Archingeayia Temporal range: Cenomanian PreꞒ Ꞓ O S D C P T J K Pg N

Scientific classification
- Kingdom: Animalia
- Phylum: Chordata
- Class: Chondrichthyes
- Subclass: Elasmobranchii
- Order: Rajiformes
- Suborder: †Sclerorhynchoidei
- Family: †Ptychotrygonidae
- Genus: †Archingeayia Vullo, Cappetta, & Néraudeau, 2007
- Species: †A. sistaci
- Binomial name: †Archingeayia sistaci Vullo, Cappetta, & Néraudeau, 2007

= Archingeayia =

- Genus: Archingeayia
- Species: sistaci
- Authority: Vullo, Cappetta, & Néraudeau, 2007
- Parent authority: Vullo, Cappetta, & Néraudeau, 2007

Archingeayia is an extinct genus of sawskate from the Cretaceous period.

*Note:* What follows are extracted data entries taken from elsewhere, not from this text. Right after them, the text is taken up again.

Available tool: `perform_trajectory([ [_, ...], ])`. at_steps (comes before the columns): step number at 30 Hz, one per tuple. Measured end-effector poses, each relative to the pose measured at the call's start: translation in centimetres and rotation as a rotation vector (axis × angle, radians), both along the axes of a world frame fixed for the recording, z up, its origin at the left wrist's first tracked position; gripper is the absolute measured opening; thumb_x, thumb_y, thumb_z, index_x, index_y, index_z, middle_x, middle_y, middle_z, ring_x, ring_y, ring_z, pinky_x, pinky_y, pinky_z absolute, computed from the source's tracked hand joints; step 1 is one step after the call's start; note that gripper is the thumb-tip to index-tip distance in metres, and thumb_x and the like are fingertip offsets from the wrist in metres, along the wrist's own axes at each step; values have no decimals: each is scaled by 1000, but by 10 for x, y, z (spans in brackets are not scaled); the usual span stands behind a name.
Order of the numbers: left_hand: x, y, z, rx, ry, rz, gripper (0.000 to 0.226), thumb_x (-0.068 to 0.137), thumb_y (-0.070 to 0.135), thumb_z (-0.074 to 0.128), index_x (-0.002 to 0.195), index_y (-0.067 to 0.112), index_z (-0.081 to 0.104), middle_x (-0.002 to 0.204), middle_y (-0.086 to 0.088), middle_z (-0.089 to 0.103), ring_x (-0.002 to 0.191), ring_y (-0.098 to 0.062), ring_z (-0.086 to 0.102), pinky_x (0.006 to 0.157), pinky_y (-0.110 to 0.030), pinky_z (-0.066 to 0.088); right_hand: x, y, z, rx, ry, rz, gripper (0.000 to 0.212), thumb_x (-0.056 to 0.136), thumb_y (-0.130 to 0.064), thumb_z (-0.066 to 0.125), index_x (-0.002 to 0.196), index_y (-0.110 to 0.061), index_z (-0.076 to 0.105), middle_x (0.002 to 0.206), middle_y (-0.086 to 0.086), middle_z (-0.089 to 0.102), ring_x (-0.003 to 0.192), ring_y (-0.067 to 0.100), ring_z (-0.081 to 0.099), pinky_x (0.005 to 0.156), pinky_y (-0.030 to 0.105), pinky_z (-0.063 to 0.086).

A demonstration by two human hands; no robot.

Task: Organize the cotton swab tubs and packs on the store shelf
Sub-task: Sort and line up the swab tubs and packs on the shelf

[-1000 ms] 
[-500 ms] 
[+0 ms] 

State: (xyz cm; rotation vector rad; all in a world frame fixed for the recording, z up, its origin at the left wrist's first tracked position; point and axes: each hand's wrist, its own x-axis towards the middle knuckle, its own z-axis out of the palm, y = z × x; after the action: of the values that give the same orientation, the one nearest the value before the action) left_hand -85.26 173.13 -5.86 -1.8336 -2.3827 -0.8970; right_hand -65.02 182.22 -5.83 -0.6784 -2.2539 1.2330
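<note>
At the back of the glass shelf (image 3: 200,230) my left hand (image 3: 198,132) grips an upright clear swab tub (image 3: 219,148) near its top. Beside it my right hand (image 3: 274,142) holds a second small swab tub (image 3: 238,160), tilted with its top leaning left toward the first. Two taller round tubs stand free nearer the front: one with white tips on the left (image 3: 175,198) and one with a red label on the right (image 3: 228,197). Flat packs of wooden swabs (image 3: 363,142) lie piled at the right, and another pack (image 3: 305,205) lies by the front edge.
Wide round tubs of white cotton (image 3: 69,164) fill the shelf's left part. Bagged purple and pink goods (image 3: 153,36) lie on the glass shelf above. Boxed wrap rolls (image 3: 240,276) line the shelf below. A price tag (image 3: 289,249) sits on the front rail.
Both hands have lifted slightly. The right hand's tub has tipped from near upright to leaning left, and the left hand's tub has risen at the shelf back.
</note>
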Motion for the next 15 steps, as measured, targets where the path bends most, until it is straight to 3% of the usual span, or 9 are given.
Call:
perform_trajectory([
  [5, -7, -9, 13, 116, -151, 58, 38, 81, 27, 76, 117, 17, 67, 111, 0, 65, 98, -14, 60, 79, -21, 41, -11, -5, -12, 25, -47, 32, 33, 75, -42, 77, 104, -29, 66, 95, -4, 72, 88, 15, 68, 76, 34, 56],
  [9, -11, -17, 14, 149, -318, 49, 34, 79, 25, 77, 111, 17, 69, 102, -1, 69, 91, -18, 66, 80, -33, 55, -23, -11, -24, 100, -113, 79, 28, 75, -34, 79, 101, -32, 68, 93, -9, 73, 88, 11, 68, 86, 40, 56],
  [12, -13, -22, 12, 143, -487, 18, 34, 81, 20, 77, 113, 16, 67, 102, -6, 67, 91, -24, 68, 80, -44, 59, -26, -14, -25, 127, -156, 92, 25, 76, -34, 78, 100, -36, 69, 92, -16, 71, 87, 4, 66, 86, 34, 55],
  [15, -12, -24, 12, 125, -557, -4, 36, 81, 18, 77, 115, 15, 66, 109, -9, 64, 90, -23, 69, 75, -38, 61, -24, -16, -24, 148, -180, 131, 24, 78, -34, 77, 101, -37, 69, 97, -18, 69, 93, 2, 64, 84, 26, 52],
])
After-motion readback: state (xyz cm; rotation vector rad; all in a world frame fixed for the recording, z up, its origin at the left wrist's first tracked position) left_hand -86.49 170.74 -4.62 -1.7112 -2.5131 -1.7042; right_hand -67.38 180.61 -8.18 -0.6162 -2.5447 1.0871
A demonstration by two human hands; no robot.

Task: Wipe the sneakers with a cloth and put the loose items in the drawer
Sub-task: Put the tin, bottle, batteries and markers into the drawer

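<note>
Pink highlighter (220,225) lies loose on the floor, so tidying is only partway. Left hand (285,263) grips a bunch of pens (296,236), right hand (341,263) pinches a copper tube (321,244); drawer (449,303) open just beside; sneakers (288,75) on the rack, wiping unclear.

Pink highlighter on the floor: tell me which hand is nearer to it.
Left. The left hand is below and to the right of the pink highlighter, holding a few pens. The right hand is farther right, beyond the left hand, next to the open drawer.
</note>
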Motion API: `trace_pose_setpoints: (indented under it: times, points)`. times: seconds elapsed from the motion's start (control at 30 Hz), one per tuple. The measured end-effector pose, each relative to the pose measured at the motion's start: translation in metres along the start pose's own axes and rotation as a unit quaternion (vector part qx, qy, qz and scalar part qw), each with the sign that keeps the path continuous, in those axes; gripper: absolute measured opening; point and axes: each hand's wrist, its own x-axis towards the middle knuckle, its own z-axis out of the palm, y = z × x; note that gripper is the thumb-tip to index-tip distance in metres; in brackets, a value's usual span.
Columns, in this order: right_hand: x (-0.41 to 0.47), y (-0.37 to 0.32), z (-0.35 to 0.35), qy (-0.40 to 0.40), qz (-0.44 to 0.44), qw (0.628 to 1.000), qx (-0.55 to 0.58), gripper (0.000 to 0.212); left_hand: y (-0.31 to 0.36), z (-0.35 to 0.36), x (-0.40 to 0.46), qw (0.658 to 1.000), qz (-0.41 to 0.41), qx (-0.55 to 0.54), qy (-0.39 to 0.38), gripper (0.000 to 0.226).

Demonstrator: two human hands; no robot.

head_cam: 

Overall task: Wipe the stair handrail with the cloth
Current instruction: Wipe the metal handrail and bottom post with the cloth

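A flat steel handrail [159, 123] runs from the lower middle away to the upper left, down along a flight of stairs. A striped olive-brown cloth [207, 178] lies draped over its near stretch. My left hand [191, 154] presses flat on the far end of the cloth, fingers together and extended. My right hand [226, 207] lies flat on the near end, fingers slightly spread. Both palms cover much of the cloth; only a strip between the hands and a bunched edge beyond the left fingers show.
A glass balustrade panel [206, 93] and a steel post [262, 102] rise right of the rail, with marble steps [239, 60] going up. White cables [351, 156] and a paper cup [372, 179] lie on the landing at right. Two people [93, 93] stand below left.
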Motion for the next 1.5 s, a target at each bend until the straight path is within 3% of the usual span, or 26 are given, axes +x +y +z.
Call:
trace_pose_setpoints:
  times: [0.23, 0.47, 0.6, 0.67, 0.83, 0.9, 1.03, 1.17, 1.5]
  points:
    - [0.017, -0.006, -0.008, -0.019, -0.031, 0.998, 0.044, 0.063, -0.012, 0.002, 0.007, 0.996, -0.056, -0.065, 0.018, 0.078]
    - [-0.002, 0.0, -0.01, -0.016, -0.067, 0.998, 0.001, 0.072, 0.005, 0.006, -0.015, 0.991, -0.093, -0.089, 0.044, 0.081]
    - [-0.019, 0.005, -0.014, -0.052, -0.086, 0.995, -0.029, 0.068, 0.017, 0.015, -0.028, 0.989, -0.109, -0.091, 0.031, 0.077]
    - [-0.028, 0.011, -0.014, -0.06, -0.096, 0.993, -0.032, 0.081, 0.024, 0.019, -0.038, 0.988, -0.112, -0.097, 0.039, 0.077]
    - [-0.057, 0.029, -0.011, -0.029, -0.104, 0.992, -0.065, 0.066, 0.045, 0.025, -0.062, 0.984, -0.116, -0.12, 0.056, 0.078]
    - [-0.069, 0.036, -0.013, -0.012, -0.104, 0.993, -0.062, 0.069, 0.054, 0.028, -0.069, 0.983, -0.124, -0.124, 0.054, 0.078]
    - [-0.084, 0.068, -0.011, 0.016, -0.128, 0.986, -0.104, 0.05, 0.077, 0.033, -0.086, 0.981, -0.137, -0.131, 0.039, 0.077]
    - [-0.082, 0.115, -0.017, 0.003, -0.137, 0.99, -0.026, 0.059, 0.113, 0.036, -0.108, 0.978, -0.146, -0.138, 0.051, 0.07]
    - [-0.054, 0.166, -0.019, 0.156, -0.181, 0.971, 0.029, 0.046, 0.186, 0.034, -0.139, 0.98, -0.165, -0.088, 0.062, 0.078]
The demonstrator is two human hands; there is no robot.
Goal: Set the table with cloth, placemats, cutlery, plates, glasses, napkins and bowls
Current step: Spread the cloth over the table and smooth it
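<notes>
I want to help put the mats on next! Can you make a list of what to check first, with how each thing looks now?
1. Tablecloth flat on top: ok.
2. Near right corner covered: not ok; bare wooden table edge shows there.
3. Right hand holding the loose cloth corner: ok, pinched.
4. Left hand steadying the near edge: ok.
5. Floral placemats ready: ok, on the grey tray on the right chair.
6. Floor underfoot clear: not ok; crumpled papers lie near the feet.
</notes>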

The name is derived from the type locale of the type species: Archingeay−Les Nouillers, France. This genus is known currently by isolated oral teeth alone from a singular species, Archingeayia sistaci. The specific epithet honors geologist Paul Sistac. This species was described from the lower Cenomanian of France.